Dr Allen Cheung is a QBI Group Leader who is using spatial navigation to decode the programming of how our brains act as a biological computer.
Dr Cheung became involved in animal navi-gation while working with 2014 Nobel Laureate in Physiology or Medicine Professor John O’Keefe, and the current Director of the Institute of Cognitive Neuroscience, Professor Neil Burgess, at University College London in 1999.
He cites Professor O’Keefe when saying that determining how we understand space could be the hippocampal Rosetta Stone, which we can use to decipher how the hippocampus works.
“The hippocampus is heavily involved in learning and memory, so it’s also our entry point to understanding other very important brain processes,” Dr Cheung said.
“The ultimate goal is to understand how brains compute; we’re trying to understand the brain as a biological computer.”

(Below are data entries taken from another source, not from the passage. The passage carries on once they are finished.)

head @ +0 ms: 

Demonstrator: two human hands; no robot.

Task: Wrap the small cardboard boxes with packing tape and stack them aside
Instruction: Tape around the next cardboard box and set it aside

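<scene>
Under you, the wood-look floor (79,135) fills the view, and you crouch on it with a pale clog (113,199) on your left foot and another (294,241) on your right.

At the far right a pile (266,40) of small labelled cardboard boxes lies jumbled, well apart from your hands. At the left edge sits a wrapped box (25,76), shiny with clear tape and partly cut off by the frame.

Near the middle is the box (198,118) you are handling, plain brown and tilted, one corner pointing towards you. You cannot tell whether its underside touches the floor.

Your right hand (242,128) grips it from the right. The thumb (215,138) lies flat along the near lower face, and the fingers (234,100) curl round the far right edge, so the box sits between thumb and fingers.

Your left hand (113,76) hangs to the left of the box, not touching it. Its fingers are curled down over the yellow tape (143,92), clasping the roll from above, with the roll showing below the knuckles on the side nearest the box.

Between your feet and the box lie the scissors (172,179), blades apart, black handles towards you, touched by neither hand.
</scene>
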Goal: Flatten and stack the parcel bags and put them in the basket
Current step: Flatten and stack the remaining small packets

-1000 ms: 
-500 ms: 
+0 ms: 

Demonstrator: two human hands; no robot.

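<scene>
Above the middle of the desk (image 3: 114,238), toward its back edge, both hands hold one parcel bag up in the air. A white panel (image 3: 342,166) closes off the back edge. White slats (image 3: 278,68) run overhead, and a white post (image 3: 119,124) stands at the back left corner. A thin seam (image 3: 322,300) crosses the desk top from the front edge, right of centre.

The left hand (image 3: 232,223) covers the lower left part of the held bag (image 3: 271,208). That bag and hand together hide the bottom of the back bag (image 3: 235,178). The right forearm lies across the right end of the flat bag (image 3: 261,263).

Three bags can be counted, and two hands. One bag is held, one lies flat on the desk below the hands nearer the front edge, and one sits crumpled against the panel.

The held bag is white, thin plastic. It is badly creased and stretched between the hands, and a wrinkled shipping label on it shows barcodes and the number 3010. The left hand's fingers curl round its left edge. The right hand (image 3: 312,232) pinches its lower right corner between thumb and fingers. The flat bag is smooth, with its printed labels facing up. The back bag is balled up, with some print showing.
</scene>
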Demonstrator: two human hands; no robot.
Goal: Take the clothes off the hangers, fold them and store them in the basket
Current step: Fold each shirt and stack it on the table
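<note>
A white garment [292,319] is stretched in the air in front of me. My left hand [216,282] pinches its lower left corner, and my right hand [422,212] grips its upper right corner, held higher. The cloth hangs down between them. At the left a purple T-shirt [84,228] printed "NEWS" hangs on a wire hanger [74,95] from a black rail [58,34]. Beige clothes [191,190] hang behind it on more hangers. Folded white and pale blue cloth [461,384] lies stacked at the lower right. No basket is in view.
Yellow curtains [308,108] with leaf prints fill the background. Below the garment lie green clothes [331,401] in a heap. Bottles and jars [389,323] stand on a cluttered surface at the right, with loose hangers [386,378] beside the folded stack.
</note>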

Dr Cheung uses behavioural data, and recent technological advances have allowed in vivo recordings to be made to directly capture brain processes in freely moving animals.
“In my work I always try to think about the behaviour of the animal whilst also thinking about the behaviour of the cells, so I’m trying to marry the two,” he said.
“When I joined QBI in 2007, it was as part of a big project called Thinking Systems, and one of the themes was to develop the technology to record data from rodents wirelessly.
“At the time the equipment wasn’t available; however, some colleagues developed such a system, and now a current collaboration I have with Professor Pankaj Sah is using that technology to record from rats wirelessly in an outdoor facility.”
Dr Cheung hopes that work like his will contribute to decoding the brain and may one day allow recording from the entire brain simultaneously.
“It also potentially allows us to use new and emerging technologies to influence either a normal, ageing or diseased brain to improve or alter its function, and there are already some technologies out there that seem able to affect memories,” he said.
In some ways, Dr Cheung’s life has come full circle with his office at QBI next door to Professor Mandyam Srinivasan, his former PhD supervisor at the Australian National University.
“Srini was a supervisor who gave me a lot of freedom, and a lot of time to do my own research,” Dr Cheung said.
“He fostered independence and he always treated me as a colleague rather than a student, so now that I have the opportunity to truly be a colleague it feels really good—and quite humbling.”